TASK BRIEF =>
Restate word for word the lines between the start of the material and the line with "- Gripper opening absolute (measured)", keeping both of those ends and none of the pictures.
BEGIN DATA SHOWN
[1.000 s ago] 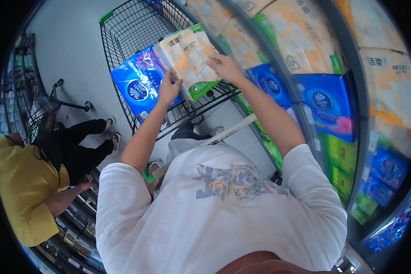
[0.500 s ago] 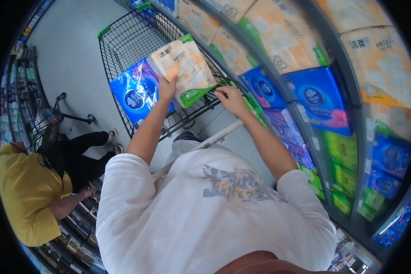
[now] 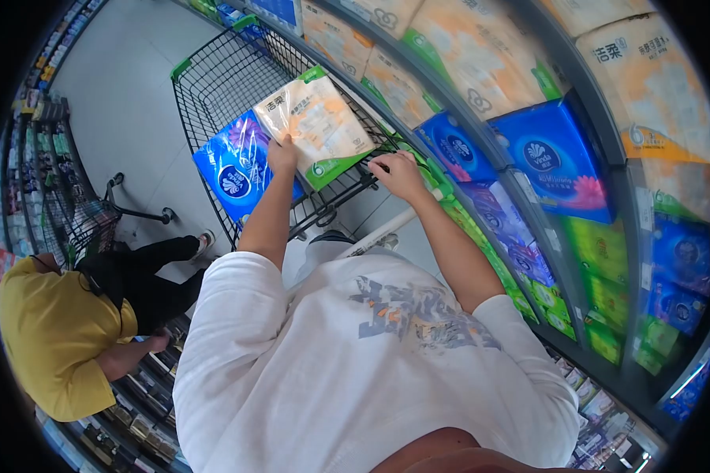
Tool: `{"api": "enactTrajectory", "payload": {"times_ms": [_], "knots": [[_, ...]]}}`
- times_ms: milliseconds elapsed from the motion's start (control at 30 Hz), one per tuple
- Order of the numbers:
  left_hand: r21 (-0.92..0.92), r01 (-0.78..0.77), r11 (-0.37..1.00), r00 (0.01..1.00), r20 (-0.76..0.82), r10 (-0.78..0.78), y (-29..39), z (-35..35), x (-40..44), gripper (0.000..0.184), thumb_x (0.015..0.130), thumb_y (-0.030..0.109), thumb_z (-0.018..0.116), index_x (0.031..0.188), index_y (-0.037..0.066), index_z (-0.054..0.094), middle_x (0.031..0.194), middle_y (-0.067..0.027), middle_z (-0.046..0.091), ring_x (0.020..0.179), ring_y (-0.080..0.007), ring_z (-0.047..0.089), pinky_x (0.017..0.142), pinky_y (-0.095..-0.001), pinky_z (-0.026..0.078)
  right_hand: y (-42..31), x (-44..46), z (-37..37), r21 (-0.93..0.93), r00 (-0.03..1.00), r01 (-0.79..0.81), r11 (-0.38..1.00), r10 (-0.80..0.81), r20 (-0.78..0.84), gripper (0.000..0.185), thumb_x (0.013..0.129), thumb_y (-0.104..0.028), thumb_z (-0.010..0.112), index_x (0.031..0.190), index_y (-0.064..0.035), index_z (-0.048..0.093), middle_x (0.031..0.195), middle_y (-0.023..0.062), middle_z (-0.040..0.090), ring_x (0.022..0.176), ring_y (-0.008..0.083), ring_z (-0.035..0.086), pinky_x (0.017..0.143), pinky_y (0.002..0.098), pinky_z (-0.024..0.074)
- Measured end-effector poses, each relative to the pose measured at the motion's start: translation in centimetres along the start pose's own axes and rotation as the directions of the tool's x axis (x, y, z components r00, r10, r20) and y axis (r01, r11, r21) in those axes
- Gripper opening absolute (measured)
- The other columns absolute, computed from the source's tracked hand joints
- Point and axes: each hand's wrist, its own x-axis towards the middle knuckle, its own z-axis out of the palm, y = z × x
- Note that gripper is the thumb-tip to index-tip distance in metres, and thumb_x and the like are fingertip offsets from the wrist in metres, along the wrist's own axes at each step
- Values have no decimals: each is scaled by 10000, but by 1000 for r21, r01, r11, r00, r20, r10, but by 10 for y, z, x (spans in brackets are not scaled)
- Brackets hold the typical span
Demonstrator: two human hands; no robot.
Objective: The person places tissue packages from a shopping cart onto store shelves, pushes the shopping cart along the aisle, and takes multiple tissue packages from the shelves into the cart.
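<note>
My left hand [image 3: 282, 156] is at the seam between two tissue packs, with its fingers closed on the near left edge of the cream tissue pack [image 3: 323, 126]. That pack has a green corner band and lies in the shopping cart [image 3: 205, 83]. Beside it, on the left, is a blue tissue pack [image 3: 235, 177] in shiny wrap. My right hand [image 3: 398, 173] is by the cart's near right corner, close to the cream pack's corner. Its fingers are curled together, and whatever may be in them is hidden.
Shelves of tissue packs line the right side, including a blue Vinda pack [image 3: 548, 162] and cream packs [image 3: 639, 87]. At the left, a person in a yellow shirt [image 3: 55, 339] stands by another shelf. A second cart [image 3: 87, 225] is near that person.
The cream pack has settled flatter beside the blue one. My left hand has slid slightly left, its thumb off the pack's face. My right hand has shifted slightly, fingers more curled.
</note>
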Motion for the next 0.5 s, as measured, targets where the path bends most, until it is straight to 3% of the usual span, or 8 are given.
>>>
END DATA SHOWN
ANSWER FOR THIS EXERCISE =>
[1.000 s ago] 
[0.500 s ago] 
[now] 
Tool: `{"api": "enactTrajectory", "payload": {"times_ms": [_], "knots": [[_, ...]]}}`
- times_ms: milliseconds elapsed from the motion's start (control at 30 Hz), one per tuple
- Order of the numbers:
  left_hand: r21 (-0.92..0.92), r01 (-0.78..0.77), r11 (-0.37..1.00), r00 (0.01..1.00), r20 (-0.76..0.82), r10 (-0.78..0.78), y (-29..39), z (-35..35), x (-40..44), gripper (0.000..0.184), thumb_x (0.015..0.130), thumb_y (-0.030..0.109), thumb_z (-0.018..0.116), index_x (0.031..0.188), index_y (-0.037..0.066), index_z (-0.054..0.094), middle_x (0.031..0.194), middle_y (-0.067..0.027), middle_z (-0.046..0.091), ring_x (0.020..0.179), ring_y (-0.080..0.007), ring_z (-0.047..0.089), pinky_x (0.017..0.142), pinky_y (-0.095..-0.001), pinky_z (-0.026..0.078)
  right_hand: y (-42..31), x (-44..46), z (-37..37), r21 (-0.93..0.93), r00 (-0.03..1.00), r01 (-0.79..0.81), r11 (-0.38..1.00), r10 (-0.80..0.81), r20 (-0.78..0.84), gripper (0.000..0.185), thumb_x (0.013..0.129), thumb_y (-0.104..0.028), thumb_z (-0.010..0.112), index_x (0.031..0.190), index_y (-0.064..0.035), index_z (-0.048..0.093), middle_x (0.031..0.195), middle_y (-0.023..0.062), middle_z (-0.040..0.090), ring_x (0.022..0.176), ring_y (-0.008..0.083), ring_z (-0.035..0.086), pinky_x (0.017..0.143), pinky_y (0.002..0.098), pinky_z (-0.024..0.074)
- Measured end-effector poses, each relative to the pose measured at the motion's start: translation in centimetres along the start pose's own axes and rotation as the directions of the tool's x axis (x, y, z components r00, r10, r20) and y axis (r01, r11, r21) in those axes
- Gripper opening absolute (measured)

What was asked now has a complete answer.